TASK DETAILS> Any picture must be dropped, but each line of the data should be duplicated exactly.
#### DATASET SECTION
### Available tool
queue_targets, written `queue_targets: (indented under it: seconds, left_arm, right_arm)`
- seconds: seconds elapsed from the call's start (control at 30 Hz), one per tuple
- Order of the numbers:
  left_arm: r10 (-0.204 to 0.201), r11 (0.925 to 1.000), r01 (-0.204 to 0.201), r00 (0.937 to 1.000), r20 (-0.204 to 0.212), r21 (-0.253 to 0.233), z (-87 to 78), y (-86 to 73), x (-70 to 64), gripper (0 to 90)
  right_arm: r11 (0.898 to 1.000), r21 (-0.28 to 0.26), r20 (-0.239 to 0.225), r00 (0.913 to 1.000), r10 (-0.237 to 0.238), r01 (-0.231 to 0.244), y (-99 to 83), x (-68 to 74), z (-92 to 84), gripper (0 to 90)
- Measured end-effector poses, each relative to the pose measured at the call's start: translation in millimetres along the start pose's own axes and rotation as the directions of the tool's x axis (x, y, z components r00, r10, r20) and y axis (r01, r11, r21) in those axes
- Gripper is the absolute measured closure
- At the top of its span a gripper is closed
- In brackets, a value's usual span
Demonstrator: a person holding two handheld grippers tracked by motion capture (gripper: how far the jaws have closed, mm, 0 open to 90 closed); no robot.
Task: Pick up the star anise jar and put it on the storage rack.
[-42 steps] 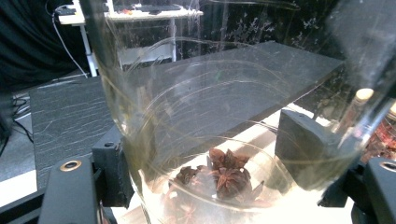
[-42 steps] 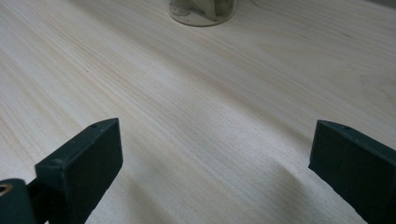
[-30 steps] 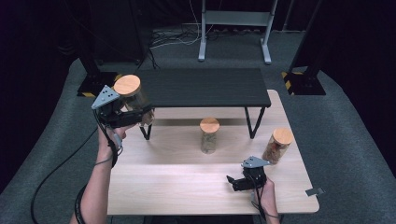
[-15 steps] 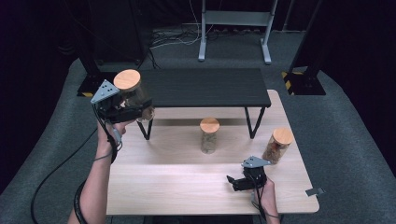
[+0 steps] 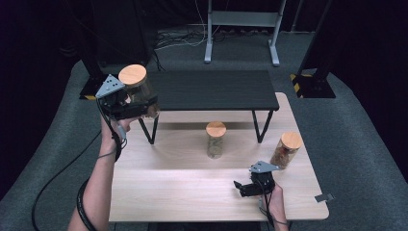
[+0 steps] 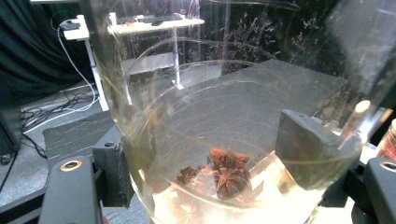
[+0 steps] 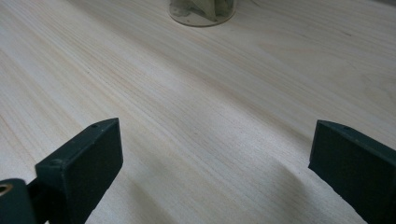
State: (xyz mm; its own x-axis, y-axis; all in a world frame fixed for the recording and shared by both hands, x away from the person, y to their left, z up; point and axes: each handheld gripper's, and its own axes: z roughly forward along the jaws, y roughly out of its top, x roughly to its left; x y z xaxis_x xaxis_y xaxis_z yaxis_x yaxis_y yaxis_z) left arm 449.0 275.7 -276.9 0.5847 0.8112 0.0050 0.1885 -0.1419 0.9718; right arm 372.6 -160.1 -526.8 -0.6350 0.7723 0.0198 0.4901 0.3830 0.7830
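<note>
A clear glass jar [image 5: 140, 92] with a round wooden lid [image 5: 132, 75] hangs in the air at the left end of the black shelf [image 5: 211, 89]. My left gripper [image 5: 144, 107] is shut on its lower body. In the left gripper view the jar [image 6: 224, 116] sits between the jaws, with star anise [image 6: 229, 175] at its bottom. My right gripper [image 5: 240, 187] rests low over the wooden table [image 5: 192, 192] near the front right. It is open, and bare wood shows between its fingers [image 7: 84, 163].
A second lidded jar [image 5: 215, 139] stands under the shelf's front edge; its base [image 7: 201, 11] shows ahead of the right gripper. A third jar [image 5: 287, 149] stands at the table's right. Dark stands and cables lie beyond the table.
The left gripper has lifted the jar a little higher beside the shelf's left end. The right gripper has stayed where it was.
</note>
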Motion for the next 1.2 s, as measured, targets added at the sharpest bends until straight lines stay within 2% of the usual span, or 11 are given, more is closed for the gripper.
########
FINISHED EXERCISE>
### Available tool
queue_targets, written `queue_targets: (indented under it: seconds, left_arm, right_arm)`
- seconds: seconds elapsed from the call's start (control at 30 Hz), one per tuple
- Order of the numbers:
  left_arm: r10 (-0.204 to 0.201), r11 (0.925 to 1.000), r01 (-0.204 to 0.201), r00 (0.937 to 1.000), r20 (-0.204 to 0.212), r21 (-0.253 to 0.233), z (-87 to 78), y (-86 to 73), x (-70 to 64), gripper (0 to 90)
  right_arm: r11 (0.898 to 1.000), r21 (-0.28 to 0.26), r20 (-0.239 to 0.225), r00 (0.913 to 1.000), r10 (-0.237 to 0.238), r01 (-0.231 to 0.244), y (-99 to 83), x (-68 to 74), z (-92 to 84), gripper (0 to 90)
- Measured end-effector poses, each relative to the pose measured at the call's start: translation in millimetres along the start pose's own axes and rotation as the directions of the tool's x axis (x, y, z components r00, r10, r20) and y axis (r01, r11, r21) in those axes
- Gripper is the absolute measured closure
- At the top of its span a gripper is closed
- In brackets, a value's usual span
Demonstrator: a person holding two handheld grippers tracked by motion capture (gripper: how far the jaws have closed, mm, 0 open to 90 closed); no robot.
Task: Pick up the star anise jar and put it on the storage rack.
[-42 steps] 
[-42 steps] 
[-30 steps] 
[-15 steps] 
[+0 steps] 
[+0 steps] 
[+0 steps] 
State: (xyz mm; its own x-axis, y-axis; all in a world frame fixed for the recording and shared by both hands, x away from the person, y to their left, z up; point and axes: each handheld gripper's, and its own axes: z roughly forward along the jaws, y roughly out of its top, x roughly to its left; x y z xaxis_x xaxis_y xaxis_z yaxis_x yaxis_y yaxis_z) left arm 449.0 275.7 -276.9 0.5847 0.8112 0.0050 0.1885 -0.1419 0.9718; right arm 372.6 -160.1 -526.8 -0.6350 0.7723 0.0198 0.4901 0.3830 0.7830
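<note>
A clear glass jar [image 5: 140, 92] with a round wooden lid [image 5: 132, 75] hangs in the air at the left end of the black shelf [image 5: 211, 89]. My left gripper [image 5: 144, 107] is shut on its lower body. In the left gripper view the jar [image 6: 224, 116] sits between the jaws, with star anise [image 6: 229, 175] at its bottom. My right gripper [image 5: 240, 187] rests low over the wooden table [image 5: 192, 192] near the front right. It is open, and bare wood shows between its fingers [image 7: 84, 163].
A second lidded jar [image 5: 215, 139] stands under the shelf's front edge; its base [image 7: 201, 11] shows ahead of the right gripper. A third jar [image 5: 287, 149] stands at the table's right. Dark stands and cables lie beyond the table.
The left gripper has lifted the jar a little higher beside the shelf's left end. The right gripper has stayed where it was.
</note>
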Motion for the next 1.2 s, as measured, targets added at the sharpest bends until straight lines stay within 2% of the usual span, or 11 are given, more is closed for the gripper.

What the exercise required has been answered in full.